> **WHAT THE TASK REQUIRES**
Starting at the line that has "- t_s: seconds" and stopping after the line that has "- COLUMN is", reproduce the listing below exactly; omit everything else.

> **PROVIDED ENTRIES**
◆ ◆ ◆ ◆

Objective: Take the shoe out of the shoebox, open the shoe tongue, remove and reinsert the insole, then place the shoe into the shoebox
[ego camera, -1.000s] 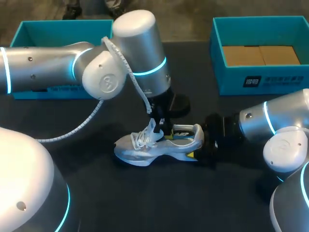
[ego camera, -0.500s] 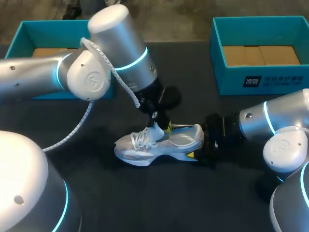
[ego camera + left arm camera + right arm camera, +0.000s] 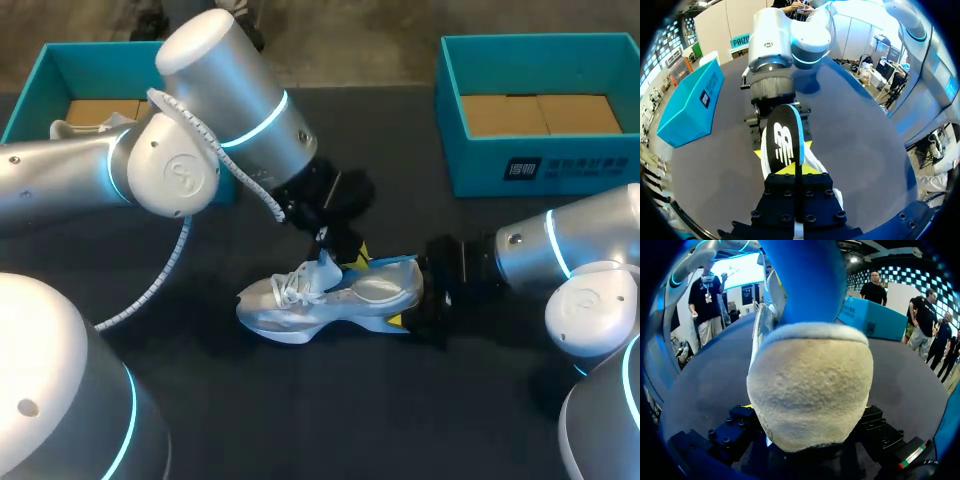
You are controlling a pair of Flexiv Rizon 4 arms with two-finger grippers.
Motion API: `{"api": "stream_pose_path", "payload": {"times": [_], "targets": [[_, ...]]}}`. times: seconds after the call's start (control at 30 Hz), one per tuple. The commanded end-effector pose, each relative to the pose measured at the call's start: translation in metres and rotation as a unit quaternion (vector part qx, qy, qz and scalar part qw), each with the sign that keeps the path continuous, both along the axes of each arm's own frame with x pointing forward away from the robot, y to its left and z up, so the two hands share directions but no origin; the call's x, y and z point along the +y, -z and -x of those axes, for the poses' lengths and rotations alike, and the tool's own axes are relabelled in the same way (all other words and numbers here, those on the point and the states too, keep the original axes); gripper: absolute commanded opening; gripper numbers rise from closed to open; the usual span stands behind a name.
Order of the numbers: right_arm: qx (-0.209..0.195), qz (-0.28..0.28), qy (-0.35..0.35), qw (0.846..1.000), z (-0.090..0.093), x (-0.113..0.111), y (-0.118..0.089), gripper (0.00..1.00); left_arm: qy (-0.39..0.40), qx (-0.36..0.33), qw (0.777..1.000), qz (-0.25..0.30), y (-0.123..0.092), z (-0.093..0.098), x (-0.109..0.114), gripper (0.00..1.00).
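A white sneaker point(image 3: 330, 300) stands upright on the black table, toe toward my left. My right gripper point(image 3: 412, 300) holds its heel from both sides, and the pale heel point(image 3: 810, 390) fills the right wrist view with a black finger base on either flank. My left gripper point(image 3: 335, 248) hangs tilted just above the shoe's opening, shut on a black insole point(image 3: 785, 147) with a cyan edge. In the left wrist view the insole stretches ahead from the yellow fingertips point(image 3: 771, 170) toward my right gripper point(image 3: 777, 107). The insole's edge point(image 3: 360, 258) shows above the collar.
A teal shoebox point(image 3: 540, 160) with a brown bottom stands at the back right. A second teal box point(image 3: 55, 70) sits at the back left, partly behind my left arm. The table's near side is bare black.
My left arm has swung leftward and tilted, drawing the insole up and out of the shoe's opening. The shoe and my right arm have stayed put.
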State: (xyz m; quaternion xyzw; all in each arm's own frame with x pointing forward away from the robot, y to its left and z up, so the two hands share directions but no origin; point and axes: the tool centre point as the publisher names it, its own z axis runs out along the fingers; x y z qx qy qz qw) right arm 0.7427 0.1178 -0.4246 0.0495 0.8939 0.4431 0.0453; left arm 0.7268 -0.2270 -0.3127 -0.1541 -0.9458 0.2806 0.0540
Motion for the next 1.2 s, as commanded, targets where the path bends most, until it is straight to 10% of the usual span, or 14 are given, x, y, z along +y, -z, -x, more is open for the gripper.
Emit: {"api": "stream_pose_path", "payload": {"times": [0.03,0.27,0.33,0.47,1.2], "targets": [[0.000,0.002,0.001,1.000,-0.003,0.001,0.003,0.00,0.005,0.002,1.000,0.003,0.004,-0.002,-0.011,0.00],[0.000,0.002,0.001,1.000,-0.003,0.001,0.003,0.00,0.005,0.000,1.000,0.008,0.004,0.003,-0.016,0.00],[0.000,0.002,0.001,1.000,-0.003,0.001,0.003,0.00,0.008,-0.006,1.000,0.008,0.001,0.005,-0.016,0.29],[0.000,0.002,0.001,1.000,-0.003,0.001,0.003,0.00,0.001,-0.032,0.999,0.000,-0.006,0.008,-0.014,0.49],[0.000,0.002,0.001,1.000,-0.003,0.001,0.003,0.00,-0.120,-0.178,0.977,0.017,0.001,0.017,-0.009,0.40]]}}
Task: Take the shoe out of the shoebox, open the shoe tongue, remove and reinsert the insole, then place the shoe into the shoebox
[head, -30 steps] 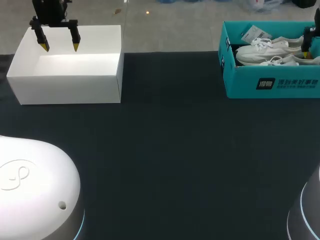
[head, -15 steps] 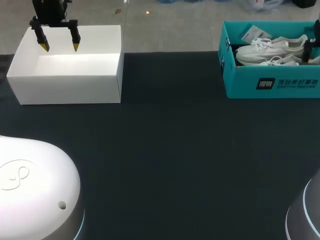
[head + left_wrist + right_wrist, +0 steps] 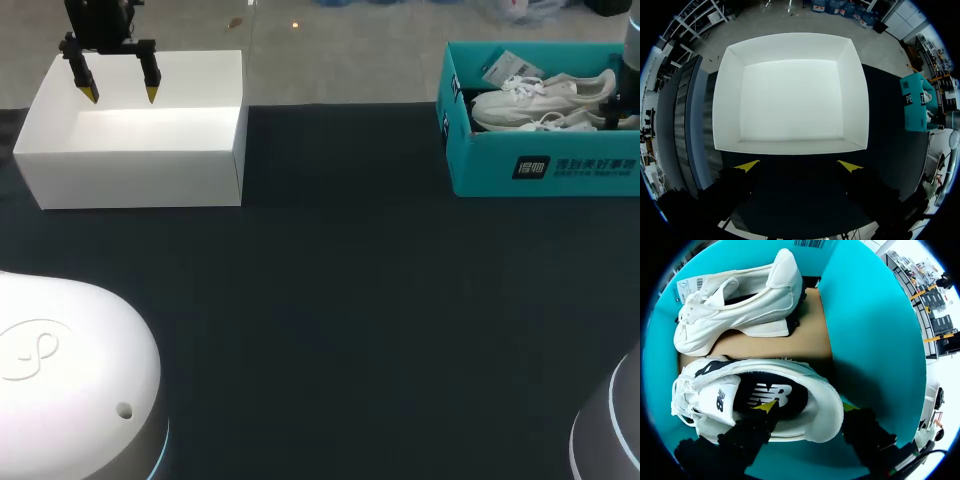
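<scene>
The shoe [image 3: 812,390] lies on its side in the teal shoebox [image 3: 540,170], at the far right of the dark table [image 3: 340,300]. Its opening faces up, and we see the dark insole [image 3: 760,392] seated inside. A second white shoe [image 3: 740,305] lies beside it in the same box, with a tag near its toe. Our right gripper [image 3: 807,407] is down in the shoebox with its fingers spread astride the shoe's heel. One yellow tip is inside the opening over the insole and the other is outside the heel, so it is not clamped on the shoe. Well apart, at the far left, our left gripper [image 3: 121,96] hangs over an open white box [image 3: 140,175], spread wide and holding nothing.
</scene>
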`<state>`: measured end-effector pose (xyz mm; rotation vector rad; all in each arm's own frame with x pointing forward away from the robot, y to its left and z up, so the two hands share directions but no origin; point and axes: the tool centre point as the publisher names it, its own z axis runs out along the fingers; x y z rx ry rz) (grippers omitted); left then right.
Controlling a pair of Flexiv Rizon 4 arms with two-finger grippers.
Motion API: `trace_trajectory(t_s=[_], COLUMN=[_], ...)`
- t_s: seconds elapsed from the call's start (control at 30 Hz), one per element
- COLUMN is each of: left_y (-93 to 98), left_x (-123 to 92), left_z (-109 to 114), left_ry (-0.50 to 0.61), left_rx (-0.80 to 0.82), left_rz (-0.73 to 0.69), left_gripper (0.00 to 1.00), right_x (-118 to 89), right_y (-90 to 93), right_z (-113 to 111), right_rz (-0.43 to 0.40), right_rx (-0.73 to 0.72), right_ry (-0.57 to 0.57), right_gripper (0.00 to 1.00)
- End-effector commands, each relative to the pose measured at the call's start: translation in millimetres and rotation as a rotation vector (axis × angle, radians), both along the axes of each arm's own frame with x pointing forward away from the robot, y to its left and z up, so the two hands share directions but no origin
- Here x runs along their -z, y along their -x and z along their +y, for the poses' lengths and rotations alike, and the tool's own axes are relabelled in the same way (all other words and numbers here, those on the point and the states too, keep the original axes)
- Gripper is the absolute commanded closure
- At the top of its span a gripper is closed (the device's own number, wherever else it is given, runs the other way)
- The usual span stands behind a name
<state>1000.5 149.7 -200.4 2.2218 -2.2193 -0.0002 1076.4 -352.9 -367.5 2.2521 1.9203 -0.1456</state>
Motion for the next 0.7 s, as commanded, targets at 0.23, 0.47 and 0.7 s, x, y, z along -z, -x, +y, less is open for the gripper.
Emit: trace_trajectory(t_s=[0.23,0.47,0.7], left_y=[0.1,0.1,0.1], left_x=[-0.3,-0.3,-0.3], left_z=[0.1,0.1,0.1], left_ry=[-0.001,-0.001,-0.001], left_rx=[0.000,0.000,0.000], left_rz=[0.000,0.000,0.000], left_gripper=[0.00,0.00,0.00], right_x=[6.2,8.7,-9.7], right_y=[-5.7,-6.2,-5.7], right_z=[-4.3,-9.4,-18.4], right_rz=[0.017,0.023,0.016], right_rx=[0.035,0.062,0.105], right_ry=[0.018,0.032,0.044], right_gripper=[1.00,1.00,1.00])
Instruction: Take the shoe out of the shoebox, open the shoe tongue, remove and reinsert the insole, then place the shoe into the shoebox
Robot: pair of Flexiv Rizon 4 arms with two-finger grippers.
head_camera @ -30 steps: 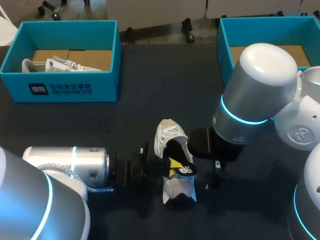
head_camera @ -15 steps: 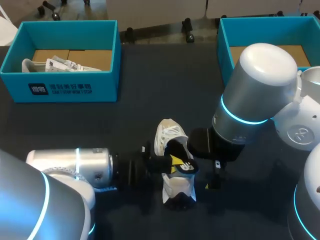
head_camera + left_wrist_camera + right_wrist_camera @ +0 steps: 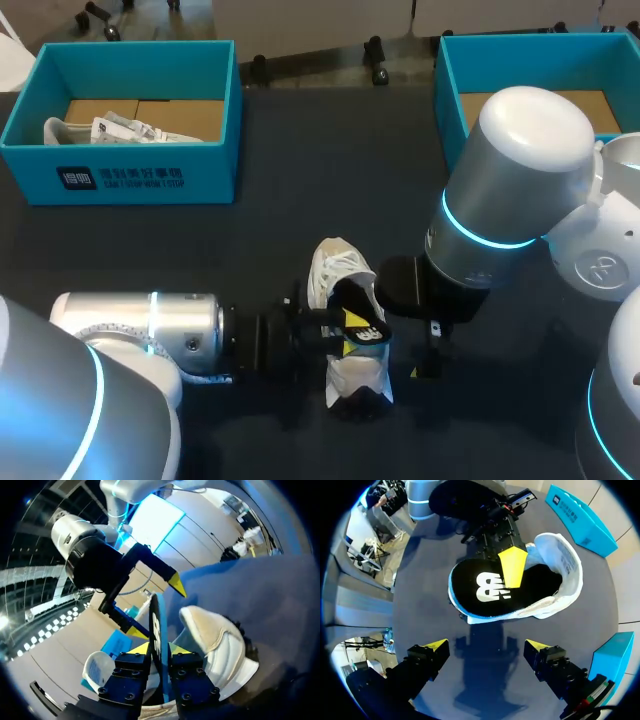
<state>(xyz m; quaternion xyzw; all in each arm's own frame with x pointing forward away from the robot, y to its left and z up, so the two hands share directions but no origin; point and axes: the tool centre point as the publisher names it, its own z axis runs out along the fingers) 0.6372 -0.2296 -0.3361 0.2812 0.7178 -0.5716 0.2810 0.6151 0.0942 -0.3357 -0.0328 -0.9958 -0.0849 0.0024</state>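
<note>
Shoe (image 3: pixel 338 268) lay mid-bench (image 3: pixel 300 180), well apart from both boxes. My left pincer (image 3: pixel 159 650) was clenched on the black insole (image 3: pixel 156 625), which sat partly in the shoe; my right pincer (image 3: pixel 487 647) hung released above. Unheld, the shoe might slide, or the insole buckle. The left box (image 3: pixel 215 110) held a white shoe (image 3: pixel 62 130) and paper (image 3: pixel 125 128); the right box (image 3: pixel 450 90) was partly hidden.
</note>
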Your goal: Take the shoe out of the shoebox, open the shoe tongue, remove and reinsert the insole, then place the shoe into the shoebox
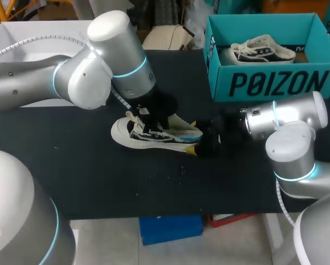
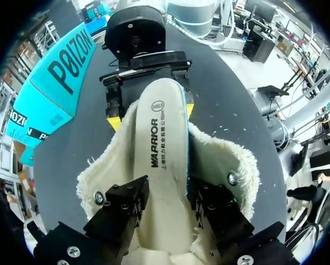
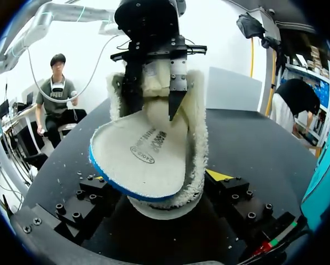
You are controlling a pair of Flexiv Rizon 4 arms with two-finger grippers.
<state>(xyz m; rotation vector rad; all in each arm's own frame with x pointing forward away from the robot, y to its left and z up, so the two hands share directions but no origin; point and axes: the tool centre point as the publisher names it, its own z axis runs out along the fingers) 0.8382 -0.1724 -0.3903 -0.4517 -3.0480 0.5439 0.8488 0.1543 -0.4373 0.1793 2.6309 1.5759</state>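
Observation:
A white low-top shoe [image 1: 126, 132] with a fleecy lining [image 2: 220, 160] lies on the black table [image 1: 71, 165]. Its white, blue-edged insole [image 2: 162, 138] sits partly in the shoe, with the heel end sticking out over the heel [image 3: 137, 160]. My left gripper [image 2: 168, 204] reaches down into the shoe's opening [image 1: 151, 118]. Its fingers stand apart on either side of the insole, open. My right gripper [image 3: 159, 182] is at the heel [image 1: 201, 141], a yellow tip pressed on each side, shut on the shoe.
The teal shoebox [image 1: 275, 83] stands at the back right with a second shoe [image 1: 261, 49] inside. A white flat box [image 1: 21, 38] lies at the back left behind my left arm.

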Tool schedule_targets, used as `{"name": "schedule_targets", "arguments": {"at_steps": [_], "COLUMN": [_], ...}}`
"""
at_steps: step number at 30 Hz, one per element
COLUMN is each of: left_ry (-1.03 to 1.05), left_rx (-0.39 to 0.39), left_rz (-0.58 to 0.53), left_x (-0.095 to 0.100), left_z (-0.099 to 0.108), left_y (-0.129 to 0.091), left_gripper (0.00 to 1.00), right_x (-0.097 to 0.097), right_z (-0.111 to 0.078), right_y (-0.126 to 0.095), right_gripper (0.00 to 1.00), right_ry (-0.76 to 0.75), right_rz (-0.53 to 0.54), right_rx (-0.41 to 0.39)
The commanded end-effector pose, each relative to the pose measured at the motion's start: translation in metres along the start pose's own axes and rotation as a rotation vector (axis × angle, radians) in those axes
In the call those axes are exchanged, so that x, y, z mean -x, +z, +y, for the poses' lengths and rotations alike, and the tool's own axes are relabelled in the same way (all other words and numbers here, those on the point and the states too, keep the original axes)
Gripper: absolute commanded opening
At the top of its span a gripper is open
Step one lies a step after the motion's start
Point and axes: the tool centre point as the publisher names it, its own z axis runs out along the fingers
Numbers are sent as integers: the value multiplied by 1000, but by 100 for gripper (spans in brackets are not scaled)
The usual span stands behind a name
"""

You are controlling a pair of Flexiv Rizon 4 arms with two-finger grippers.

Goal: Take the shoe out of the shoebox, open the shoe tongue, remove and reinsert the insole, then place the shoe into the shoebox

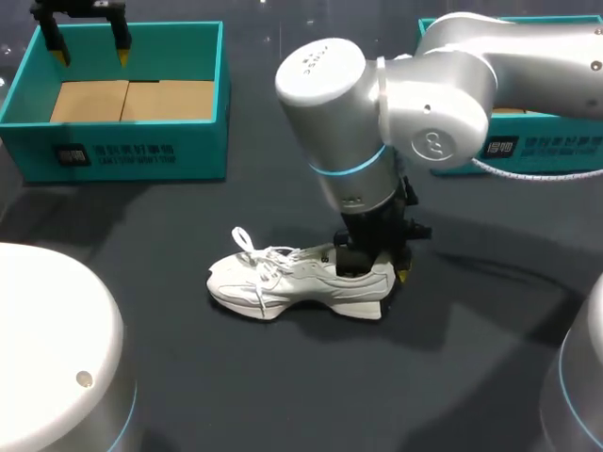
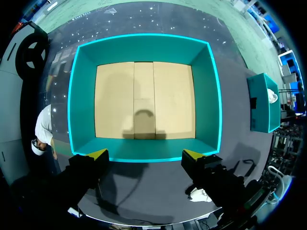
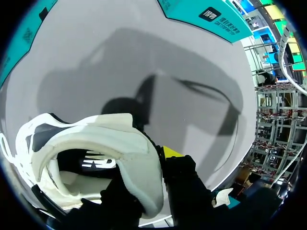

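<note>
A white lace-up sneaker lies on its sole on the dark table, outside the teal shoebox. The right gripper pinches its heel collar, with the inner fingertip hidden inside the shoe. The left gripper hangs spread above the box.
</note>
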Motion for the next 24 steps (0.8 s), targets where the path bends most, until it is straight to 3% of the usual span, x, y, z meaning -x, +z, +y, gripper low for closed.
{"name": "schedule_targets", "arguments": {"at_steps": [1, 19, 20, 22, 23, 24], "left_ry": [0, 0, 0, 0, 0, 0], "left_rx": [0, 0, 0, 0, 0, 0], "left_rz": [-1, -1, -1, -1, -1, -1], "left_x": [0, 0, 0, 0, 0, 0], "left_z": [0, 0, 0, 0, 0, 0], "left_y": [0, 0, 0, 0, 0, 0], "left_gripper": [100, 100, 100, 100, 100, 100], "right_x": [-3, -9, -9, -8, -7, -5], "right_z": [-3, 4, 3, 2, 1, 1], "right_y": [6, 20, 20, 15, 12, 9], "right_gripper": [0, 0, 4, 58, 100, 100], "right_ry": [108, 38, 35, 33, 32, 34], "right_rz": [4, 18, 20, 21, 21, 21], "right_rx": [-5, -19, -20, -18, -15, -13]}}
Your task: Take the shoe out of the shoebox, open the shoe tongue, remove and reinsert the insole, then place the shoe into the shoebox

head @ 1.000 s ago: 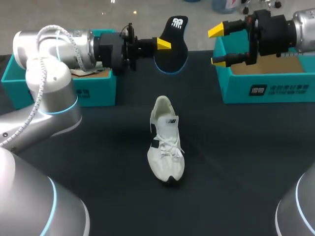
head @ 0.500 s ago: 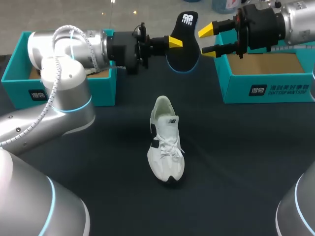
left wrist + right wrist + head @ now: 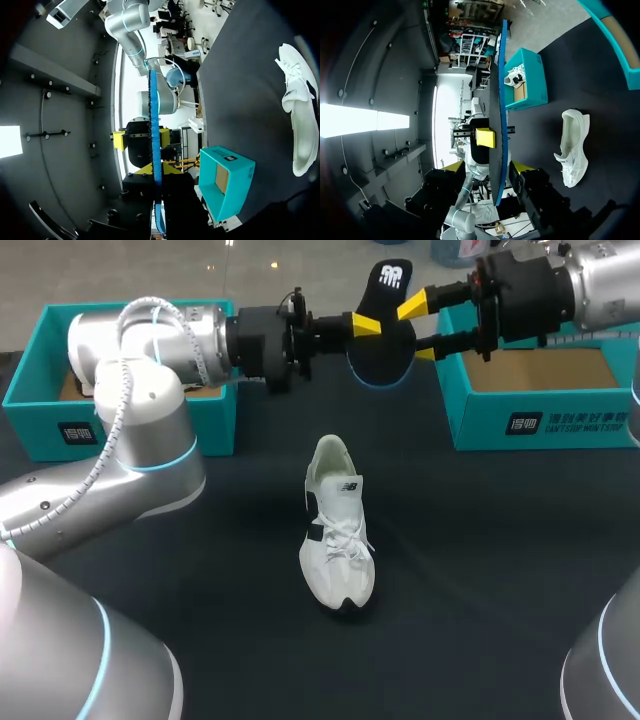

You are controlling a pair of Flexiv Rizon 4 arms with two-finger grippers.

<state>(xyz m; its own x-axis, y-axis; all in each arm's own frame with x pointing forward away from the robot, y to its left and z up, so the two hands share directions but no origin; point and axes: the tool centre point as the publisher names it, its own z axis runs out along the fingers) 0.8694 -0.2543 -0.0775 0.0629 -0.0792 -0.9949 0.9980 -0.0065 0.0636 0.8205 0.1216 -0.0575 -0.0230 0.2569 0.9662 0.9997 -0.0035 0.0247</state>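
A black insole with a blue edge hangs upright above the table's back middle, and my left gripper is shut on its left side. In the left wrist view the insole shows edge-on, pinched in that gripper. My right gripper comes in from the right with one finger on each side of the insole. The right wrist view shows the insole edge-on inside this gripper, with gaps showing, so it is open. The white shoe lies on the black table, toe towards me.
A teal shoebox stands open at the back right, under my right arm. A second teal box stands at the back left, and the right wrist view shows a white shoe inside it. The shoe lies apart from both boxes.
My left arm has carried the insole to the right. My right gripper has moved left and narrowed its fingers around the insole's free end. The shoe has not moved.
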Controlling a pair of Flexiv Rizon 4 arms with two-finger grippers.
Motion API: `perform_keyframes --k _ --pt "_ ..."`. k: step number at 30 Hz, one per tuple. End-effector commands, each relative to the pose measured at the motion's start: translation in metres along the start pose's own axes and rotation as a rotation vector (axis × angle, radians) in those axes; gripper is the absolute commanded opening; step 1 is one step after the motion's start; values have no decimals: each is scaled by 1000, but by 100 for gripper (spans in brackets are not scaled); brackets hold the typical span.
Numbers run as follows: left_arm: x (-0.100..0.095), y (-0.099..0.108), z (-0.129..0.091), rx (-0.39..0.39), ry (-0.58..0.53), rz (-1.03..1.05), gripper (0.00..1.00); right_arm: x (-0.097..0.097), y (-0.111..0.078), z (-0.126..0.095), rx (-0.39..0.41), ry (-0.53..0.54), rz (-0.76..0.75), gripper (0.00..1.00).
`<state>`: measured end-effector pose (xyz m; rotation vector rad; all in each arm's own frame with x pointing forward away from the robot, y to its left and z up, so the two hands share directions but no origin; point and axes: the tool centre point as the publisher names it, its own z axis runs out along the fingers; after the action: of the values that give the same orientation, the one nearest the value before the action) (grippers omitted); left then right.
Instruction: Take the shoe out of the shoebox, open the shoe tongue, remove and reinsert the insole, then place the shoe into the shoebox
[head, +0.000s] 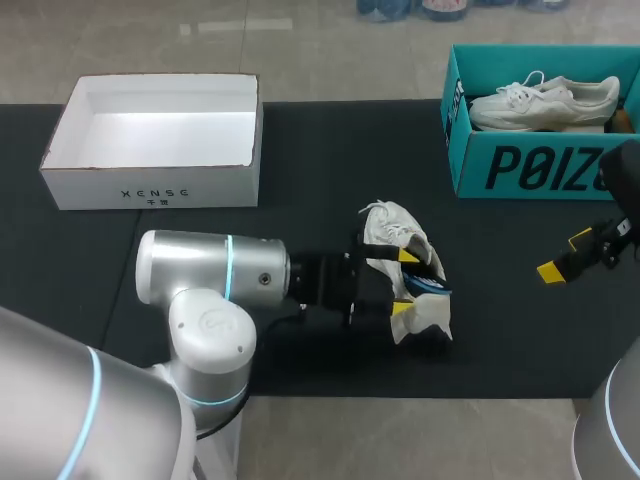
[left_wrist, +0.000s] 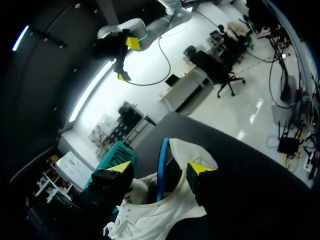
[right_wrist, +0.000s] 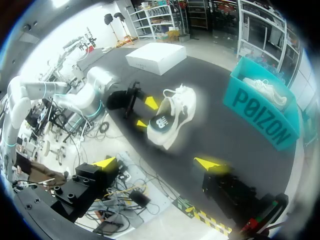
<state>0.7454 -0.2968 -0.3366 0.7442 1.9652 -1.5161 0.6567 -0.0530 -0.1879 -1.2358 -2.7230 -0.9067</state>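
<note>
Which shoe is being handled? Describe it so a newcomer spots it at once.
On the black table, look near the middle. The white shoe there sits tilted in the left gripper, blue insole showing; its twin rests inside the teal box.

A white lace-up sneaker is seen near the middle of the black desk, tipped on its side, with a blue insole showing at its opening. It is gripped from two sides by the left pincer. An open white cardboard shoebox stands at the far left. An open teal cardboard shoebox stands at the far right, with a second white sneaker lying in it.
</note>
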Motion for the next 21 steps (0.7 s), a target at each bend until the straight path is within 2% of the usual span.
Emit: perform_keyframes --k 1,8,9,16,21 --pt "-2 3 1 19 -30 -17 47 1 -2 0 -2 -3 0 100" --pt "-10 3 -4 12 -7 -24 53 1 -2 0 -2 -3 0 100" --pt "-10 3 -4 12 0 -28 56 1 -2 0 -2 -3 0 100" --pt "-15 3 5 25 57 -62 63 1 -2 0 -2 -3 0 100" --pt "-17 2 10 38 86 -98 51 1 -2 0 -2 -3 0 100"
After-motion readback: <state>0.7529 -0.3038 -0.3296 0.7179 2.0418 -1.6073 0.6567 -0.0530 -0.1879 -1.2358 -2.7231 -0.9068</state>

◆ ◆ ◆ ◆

> **RESULT FOR THIS EXERCISE**
- t_s: seconds elapsed from the call's start (control at 30 Hz), one per element
- COLUMN is each of: left_y (-93 to 98), left_x (-123 to 92), left_z (-109 to 114), left_ry (-0.50 to 0.61), left_rx (-0.80 to 0.82), left_rz (-0.73 to 0.69), left_gripper (0.00 to 1.00), right_x (-118 to 89), right_y (-90 to 93), right_z (-113 to 111), right_rz (-0.43 to 0.40), right_rx (-0.73 to 0.72), right_ry (-0.57 to 0.57), right_gripper (0.00 to 1.00)

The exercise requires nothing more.